+++ Material provided +++

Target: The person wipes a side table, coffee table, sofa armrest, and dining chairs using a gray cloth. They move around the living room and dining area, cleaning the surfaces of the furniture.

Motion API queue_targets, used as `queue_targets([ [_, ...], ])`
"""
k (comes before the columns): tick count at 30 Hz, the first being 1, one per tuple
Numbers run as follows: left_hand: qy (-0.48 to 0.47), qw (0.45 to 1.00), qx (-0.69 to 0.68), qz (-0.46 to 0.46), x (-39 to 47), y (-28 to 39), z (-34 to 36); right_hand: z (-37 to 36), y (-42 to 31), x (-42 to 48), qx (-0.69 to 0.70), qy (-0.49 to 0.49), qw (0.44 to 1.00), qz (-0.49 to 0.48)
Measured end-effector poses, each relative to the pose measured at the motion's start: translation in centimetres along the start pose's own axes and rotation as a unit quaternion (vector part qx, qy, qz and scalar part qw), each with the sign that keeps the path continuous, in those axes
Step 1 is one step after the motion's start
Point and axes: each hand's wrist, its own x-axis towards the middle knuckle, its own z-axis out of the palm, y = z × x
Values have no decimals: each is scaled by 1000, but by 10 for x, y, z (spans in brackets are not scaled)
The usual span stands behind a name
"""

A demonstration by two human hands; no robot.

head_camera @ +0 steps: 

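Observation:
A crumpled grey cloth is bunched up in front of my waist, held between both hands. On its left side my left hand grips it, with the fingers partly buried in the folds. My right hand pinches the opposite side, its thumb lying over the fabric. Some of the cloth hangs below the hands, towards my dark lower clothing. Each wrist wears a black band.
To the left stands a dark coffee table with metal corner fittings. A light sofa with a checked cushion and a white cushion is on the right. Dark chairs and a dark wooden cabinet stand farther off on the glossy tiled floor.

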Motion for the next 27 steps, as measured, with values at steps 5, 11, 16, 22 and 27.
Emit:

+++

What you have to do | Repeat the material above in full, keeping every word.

Task response |
Target: The person wipes a side table, coffee table, sofa armrest, and dining chairs using a gray cloth. They move around the living room and dining area, cleaning the surfaces of the furniture.

Motion API queue_targets, used as `queue_targets([ [_, ...], ])`
"""
k (comes before the columns): tick count at 30 Hz, the first being 1, one per tuple
Numbers run as follows: left_hand: qy (-0.48 to 0.47), qw (0.45 to 1.00), qx (-0.69 to 0.68), qz (-0.46 to 0.46), x (-39 to 47), y (-28 to 39), z (-34 to 36); right_hand: z (-37 to 36), y (-42 to 31), x (-42 to 48), qx (-0.69 to 0.70), qy (-0.49 to 0.49), qw (0.44 to 1.00), qz (-0.49 to 0.48)
Measured end-effector poses, each relative to the pose measured at the motion's start: translation in centimetres along the start pose's own axes and rotation as a unit quaternion (vector part qx, qy, qz and scalar part qw), each with the sign that keeps the path continuous, in those axes
Step 1 is one step after the motion's start
Point and axes: each hand's wrist, its own x-axis towards the middle knuckle, its own z-axis out of the palm, y = z × x
Values have no decimals: each is scaled by 1000, but by 10 for x, y, z (spans in brackets are not scaled)
The usual span stands behind a name
"""

A demonstration by two human hands; no robot.

head_camera @ +0 steps: 

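Observation:
A crumpled grey cloth is bunched up in front of my waist, held between both hands. On its left side my left hand grips it, with the fingers partly buried in the folds. My right hand pinches the opposite side, its thumb lying over the fabric. Some of the cloth hangs below the hands, towards my dark lower clothing. Each wrist wears a black band.
To the left stands a dark coffee table with metal corner fittings. A light sofa with a checked cushion and a white cushion is on the right. Dark chairs and a dark wooden cabinet stand farther off on the glossy tiled floor.
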
Motion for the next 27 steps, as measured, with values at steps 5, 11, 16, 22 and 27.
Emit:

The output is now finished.